I am initializing the Java VM using the following C++ code. JNI_CreateJavaVM
throws a 0xC0000005
exception but succeeds none the less if I ignore it.
'Jni.exe' (Win32): Loaded 'C:\Tools\Java\Jdk8.77x86\jre\bin\zip.dll'. Cannot find or open the PDB file.
Exception thrown at 0x02900282 in Jni.exe: 0xC0000005: Access violation reading location 0x00000000.
'Jni.exe' (Win32): Loaded 'C:\Windows\SysWOW64\shell32.dll'. Cannot find or open the PDB file.

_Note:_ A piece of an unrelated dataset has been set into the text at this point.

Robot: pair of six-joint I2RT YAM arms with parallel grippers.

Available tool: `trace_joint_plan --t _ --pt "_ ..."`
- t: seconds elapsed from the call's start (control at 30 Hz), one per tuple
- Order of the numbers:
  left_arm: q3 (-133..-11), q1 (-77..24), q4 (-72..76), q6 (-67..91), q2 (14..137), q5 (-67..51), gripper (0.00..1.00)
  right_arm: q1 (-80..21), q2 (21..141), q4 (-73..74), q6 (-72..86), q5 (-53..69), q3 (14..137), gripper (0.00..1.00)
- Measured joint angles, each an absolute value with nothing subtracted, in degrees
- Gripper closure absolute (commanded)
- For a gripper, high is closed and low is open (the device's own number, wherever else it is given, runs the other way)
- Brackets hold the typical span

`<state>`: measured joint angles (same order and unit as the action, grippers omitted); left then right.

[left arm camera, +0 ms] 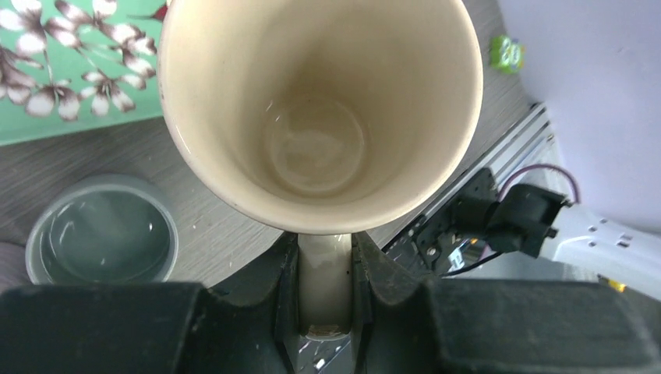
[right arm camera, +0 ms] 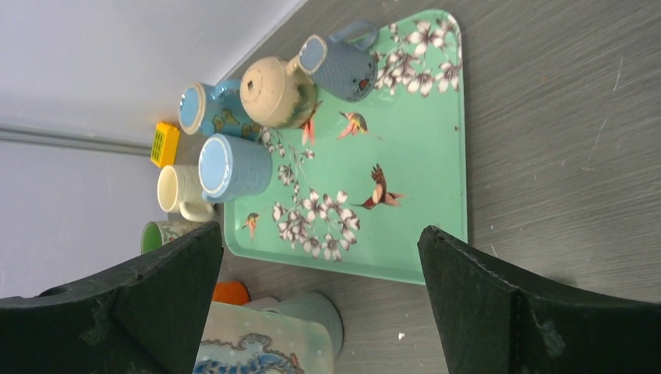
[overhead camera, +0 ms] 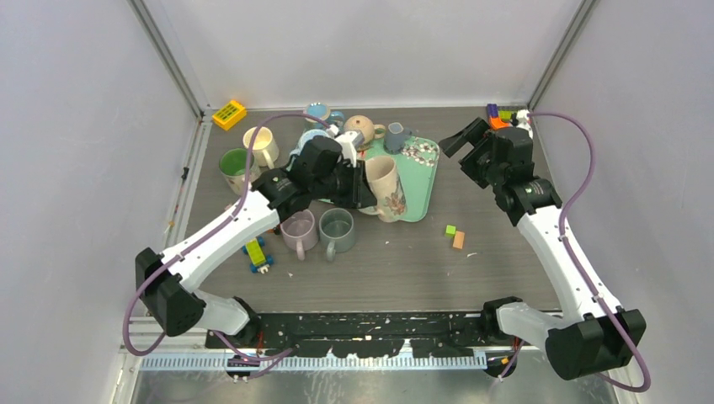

Am I forgetting to set or do something or is this 'normal' behaviour?
#include <array>
#include "jni.h"
int main( int argc, char const* args[])
{
JavaVM* jvm;
JNIEnv* env;
std::array<JavaVMOption,1> options;
options[0].optionString = "-Djava.class.path=C:/Users/Thomas/Documents/Visual Studio 2015/Projects/Jni/x64/Debug";
options[0].extraInfo = nullptr;
JavaVMInitArgs vm_args;
vm_args.version = JNI_VERSION_1_8;
vm_args.options = options.data();
vm_args.nOptions = options.size();
vm_args.ignoreUnrecognized = false;
auto rc = JNI_CreateJavaVM( &jvm, reinterpret_cast<void**>(&env), &vm_args );
if( rc == JNI_OK )
{
jvm->DestroyJavaVM();
}
}
This happens for both Release and Debug and for both x86 and x64 builds.
JVM actively uses OS signals (or exceptions in Windows terminology) for its own purposes:
SEGV (or exception 0xC0000005) is also generated intentionally on JVM startup to verify certain CPU/OS features. Some OSes or hypervisors had a bug that AVX registers are not restored after signal processing. Therefore, JVM needs to check whether this is the case (the source). So it generates an exception by writing to zero address and then handles it.
This is what happens in your case. And yes, it is normal.